# Prompt:
Word for word, reproduce the data that follows.

# Data segment:
○ ○ ○ ○ ○ ○ ○

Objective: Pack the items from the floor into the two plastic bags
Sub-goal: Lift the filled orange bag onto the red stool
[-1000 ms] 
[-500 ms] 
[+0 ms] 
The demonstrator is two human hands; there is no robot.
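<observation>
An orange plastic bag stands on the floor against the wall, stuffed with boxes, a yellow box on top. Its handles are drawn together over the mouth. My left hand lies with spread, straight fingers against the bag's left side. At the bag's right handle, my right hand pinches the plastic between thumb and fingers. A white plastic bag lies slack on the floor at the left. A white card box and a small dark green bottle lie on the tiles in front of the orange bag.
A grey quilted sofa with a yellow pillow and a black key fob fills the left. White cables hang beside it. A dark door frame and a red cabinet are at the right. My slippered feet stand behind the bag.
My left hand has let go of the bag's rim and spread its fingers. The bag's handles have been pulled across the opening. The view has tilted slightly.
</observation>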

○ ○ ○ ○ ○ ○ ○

# Response area:
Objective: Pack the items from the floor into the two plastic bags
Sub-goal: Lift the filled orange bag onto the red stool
[-1000 ms] 
[-500 ms] 
[+0 ms] 
The demonstrator is two human hands; there is no robot.
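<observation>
An orange plastic bag stands on the floor against the wall, stuffed with boxes, a yellow box on top. Its handles are drawn together over the mouth. My left hand lies with spread, straight fingers against the bag's left side. At the bag's right handle, my right hand pinches the plastic between thumb and fingers. A white plastic bag lies slack on the floor at the left. A white card box and a small dark green bottle lie on the tiles in front of the orange bag.
A grey quilted sofa with a yellow pillow and a black key fob fills the left. White cables hang beside it. A dark door frame and a red cabinet are at the right. My slippered feet stand behind the bag.
My left hand has let go of the bag's rim and spread its fingers. The bag's handles have been pulled across the opening. The view has tilted slightly.
</observation>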

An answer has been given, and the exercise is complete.